Entries taken from a collection
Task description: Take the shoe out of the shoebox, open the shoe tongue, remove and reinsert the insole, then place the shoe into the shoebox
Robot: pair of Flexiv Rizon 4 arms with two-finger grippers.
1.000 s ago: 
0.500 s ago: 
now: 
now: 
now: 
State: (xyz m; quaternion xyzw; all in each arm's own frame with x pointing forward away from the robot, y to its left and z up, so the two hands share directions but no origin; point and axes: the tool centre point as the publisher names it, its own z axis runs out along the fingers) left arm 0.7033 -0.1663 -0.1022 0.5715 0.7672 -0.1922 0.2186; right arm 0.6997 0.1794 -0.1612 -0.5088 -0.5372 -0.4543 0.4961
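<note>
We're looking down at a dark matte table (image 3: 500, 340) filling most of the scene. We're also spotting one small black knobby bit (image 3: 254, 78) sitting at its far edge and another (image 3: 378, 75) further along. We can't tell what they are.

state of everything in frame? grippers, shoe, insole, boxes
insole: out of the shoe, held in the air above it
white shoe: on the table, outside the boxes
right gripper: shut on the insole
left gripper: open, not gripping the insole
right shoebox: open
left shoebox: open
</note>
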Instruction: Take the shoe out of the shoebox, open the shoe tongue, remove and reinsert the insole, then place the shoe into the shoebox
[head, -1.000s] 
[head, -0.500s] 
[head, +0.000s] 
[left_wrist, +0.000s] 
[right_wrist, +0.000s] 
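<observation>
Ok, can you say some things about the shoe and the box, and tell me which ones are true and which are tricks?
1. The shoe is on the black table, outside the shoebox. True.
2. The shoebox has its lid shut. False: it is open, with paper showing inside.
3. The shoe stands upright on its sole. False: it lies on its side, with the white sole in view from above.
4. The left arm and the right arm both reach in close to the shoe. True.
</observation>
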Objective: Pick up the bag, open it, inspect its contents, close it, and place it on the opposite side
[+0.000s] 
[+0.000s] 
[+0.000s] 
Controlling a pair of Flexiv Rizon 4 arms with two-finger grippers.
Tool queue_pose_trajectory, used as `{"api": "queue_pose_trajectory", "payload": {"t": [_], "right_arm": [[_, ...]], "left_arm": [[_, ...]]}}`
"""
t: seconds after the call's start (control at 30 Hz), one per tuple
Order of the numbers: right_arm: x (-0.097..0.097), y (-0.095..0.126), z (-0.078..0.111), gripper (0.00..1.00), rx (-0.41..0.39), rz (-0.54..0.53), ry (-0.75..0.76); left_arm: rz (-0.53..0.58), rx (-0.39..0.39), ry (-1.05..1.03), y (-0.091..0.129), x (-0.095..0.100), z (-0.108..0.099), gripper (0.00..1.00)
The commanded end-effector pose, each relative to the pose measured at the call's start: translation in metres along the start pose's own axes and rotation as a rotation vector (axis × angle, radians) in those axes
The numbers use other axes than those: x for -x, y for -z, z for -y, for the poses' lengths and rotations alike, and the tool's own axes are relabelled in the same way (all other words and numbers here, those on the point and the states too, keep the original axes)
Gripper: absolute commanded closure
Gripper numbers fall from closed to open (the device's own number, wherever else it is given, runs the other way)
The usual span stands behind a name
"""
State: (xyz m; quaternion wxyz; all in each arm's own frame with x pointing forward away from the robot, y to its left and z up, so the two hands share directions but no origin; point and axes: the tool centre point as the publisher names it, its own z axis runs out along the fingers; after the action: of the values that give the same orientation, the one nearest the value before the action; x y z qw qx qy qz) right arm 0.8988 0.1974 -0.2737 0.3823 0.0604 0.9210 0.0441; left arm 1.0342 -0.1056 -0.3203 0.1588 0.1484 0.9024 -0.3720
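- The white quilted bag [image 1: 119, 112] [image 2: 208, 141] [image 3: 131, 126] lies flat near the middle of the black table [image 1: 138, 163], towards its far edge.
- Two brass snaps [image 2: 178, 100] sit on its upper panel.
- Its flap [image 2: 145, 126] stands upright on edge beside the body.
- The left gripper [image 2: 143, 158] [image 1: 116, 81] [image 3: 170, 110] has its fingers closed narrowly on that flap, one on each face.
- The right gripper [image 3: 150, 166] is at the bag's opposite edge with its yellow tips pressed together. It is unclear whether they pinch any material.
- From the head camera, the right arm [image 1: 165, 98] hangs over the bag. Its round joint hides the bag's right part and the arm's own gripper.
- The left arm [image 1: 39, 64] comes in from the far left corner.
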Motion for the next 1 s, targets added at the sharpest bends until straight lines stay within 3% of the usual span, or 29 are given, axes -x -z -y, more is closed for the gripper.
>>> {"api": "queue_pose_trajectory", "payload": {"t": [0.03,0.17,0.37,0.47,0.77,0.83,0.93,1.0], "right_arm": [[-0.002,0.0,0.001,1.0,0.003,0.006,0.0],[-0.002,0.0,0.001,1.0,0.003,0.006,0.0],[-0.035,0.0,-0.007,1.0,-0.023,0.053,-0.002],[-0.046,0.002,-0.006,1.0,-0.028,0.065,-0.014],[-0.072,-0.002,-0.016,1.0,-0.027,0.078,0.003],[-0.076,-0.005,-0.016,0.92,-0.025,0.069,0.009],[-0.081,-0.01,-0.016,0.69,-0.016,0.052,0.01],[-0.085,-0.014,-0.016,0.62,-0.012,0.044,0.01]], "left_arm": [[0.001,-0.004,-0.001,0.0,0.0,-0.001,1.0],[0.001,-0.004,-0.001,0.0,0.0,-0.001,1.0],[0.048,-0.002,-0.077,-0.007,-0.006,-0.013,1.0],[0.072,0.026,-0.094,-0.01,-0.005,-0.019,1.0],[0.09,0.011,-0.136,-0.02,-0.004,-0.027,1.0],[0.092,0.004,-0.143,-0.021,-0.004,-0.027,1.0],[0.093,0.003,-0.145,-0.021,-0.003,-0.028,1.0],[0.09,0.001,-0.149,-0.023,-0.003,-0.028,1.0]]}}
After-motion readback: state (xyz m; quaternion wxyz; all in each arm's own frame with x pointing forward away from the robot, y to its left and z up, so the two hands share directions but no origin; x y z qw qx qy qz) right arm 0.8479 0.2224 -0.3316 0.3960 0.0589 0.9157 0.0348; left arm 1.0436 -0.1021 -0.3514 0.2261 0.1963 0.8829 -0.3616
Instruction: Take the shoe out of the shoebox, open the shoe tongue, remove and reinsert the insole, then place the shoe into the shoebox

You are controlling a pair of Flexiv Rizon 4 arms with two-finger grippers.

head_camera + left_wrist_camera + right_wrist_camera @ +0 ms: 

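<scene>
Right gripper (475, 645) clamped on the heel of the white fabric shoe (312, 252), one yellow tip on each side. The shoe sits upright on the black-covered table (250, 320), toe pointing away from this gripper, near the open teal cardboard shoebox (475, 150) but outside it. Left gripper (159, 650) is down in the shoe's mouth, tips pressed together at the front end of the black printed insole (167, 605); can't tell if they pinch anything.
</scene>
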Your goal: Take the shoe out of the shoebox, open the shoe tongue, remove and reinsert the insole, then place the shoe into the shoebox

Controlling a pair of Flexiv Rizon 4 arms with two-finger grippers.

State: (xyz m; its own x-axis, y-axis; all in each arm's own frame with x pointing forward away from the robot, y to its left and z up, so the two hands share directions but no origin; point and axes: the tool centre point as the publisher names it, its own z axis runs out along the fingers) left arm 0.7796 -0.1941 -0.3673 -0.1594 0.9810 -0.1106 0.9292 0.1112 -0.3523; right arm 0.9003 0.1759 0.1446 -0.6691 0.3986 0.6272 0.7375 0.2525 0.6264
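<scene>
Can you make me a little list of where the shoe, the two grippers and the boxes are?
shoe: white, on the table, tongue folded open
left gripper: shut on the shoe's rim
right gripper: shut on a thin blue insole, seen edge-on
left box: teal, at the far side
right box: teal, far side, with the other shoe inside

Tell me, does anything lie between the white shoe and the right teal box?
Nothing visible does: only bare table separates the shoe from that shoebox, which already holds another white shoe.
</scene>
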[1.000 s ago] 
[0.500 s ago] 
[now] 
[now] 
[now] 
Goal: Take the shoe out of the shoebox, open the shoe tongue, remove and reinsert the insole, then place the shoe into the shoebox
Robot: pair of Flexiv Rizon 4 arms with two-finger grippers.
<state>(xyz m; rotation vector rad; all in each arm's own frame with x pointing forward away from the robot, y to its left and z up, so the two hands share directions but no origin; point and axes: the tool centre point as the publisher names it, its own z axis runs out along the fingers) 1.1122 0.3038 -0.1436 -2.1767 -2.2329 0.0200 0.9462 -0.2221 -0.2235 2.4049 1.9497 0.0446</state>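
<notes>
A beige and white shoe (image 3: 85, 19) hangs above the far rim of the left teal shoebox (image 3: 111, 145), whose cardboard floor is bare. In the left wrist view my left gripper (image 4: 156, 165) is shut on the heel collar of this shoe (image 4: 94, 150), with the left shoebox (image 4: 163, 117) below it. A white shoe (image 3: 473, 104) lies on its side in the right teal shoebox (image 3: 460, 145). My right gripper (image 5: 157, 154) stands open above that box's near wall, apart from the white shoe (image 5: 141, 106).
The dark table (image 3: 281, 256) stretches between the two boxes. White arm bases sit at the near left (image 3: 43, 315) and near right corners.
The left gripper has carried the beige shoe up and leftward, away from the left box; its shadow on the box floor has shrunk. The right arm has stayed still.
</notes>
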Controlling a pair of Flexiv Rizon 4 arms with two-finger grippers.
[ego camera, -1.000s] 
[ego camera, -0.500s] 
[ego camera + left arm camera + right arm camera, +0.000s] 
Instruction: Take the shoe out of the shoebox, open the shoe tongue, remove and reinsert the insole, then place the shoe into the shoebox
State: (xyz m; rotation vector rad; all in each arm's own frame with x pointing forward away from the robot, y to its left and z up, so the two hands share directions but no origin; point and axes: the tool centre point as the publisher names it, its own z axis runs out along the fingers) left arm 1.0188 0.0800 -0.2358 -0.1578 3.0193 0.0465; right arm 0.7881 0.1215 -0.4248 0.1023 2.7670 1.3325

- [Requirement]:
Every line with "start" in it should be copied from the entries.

- [Exercise solution]:
t: seconds after the call's start (control at 30 Hz), one per tuple
The commanded end-effector pose, each relative to the pose measured at the call's start: translation in metres along the start pose's own axes and rotation as a rotation vector (axis × angle, radians) in those axes

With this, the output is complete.